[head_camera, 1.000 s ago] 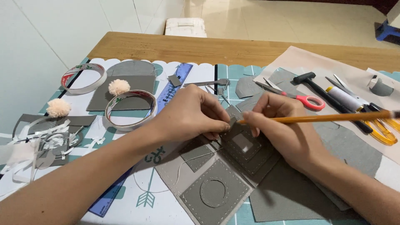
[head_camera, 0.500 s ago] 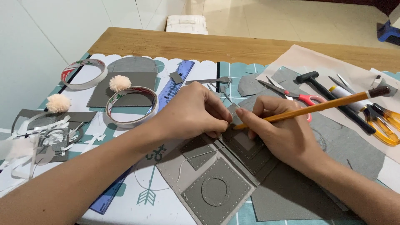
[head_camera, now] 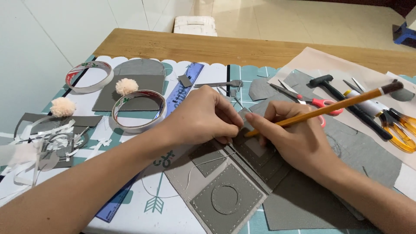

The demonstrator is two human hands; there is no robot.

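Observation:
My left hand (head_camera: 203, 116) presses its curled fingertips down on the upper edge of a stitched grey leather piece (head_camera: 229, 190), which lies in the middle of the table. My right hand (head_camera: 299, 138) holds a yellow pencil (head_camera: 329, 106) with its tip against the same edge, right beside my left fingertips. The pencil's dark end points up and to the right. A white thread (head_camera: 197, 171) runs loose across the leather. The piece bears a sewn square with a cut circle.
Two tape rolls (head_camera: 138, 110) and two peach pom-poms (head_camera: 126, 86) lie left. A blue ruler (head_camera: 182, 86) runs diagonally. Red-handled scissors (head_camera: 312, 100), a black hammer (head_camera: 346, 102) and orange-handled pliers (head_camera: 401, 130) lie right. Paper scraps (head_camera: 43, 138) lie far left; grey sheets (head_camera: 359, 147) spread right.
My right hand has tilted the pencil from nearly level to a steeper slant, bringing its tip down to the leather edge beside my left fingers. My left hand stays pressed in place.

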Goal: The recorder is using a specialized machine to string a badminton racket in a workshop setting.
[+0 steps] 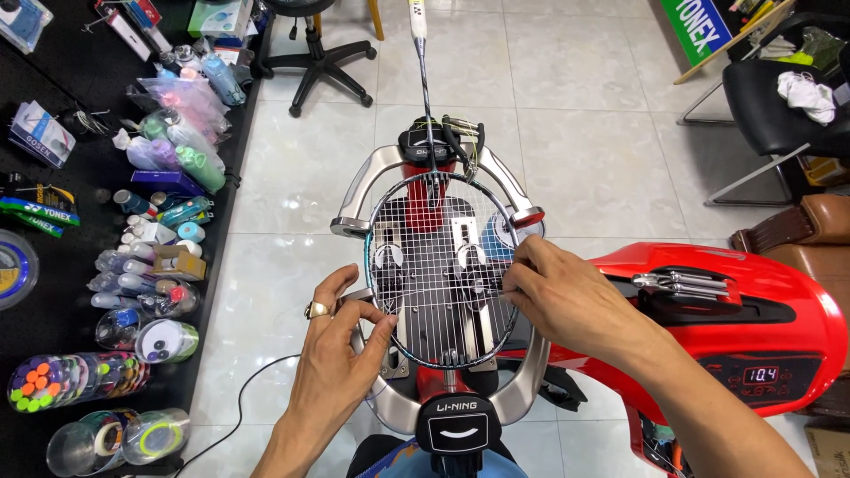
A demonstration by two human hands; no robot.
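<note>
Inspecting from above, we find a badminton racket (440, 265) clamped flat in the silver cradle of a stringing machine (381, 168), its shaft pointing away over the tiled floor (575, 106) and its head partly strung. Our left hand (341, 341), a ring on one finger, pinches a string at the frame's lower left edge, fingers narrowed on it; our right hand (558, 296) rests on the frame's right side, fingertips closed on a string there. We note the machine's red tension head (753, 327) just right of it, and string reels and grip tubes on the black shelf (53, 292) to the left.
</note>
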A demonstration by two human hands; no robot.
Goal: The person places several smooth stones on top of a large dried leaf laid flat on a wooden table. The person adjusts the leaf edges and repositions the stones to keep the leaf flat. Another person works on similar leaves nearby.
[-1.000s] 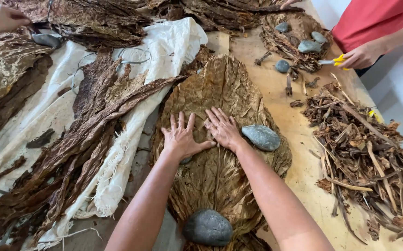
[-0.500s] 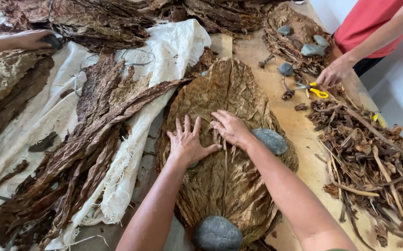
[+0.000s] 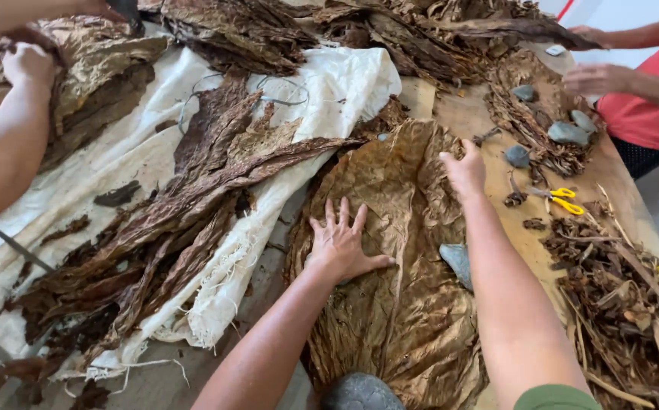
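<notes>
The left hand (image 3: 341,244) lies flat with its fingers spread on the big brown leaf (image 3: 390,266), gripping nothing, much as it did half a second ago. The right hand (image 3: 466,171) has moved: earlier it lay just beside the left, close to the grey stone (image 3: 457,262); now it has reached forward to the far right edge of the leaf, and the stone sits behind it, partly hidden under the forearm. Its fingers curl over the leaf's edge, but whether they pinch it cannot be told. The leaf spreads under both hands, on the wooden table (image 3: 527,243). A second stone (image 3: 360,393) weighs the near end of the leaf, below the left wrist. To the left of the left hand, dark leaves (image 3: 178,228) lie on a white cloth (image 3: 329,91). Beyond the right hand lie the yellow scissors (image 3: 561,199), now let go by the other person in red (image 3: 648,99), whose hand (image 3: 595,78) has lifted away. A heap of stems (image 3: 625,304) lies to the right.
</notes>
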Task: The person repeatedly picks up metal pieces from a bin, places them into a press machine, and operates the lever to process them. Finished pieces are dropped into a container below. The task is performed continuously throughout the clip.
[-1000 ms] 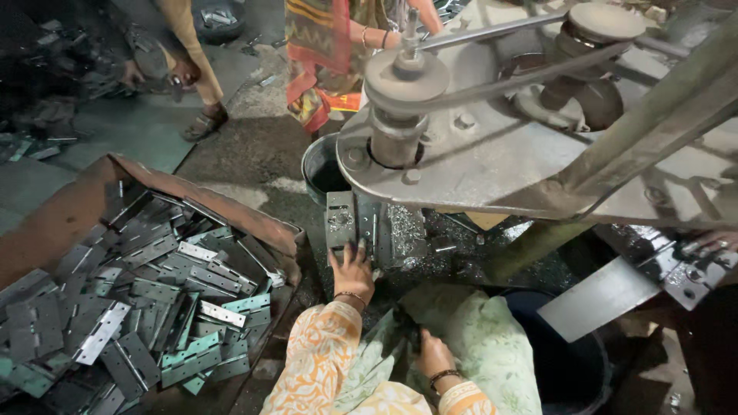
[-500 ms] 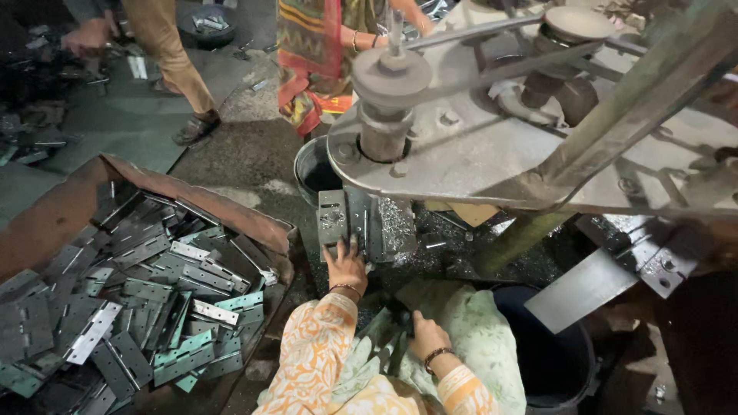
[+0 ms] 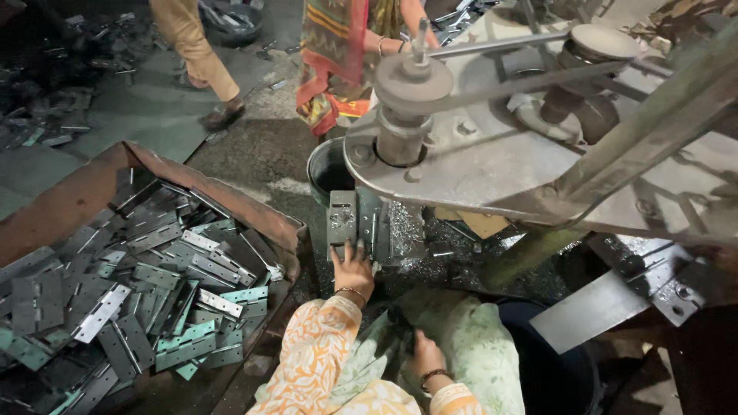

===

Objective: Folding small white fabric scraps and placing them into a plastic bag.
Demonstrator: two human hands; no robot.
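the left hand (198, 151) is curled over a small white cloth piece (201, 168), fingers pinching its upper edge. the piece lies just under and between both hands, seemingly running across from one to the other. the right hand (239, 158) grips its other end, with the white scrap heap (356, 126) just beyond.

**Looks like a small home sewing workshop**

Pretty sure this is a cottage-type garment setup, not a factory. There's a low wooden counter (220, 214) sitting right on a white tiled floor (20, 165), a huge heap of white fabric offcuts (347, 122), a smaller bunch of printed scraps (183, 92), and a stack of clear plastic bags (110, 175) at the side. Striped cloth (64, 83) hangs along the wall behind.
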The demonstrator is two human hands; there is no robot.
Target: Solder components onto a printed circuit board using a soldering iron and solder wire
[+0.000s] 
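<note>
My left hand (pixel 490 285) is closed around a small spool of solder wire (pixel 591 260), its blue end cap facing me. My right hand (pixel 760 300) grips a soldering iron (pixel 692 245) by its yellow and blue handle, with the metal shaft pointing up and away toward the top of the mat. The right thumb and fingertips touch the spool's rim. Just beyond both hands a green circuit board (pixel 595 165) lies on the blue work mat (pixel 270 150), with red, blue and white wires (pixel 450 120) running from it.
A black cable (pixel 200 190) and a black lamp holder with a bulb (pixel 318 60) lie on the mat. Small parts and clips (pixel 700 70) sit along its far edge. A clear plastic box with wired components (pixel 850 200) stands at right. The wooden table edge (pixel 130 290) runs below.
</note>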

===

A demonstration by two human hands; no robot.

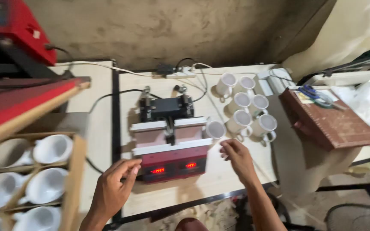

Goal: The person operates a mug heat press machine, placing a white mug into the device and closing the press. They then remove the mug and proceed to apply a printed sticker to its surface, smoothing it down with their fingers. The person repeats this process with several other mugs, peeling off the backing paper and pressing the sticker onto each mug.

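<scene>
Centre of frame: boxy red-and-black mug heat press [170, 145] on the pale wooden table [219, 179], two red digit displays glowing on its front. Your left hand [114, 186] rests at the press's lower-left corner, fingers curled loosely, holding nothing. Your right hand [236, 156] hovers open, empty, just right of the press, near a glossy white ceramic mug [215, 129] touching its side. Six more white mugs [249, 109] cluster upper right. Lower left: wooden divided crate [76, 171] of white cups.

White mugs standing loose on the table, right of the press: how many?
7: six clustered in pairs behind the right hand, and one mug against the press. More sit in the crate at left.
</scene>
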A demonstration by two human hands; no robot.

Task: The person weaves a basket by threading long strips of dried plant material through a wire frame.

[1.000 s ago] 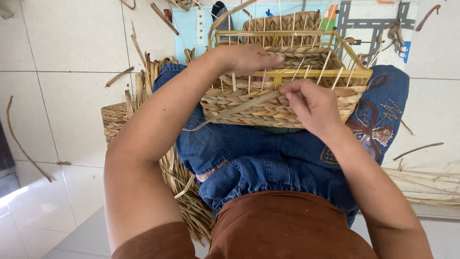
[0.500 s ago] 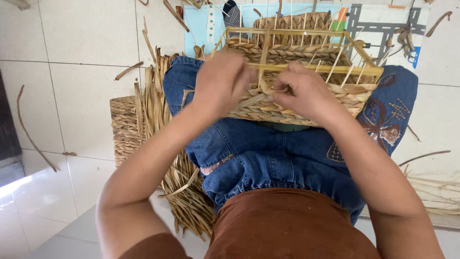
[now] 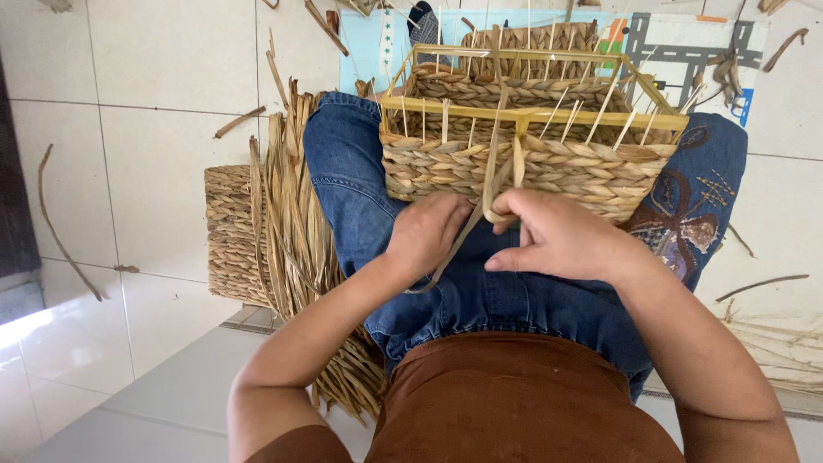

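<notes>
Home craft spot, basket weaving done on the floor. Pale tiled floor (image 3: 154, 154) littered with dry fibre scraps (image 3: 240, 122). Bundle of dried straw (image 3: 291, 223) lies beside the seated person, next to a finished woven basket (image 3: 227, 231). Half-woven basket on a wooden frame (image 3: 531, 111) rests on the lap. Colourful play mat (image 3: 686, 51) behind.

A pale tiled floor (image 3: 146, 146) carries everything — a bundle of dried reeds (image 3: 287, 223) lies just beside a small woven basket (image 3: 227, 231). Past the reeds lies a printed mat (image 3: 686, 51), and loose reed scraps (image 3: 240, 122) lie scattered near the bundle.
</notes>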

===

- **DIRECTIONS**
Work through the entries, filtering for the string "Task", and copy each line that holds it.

- **FINAL ANSWER**
Task: The person repeatedly picks up metal pieces from a bin, places them into a press machine, and operates the lever to process them. Finished pieces are dropped into a container below. The task is performed continuously throughout the clip.
Task: The person weaves a basket by threading long strips of dried plant material through a wire frame.

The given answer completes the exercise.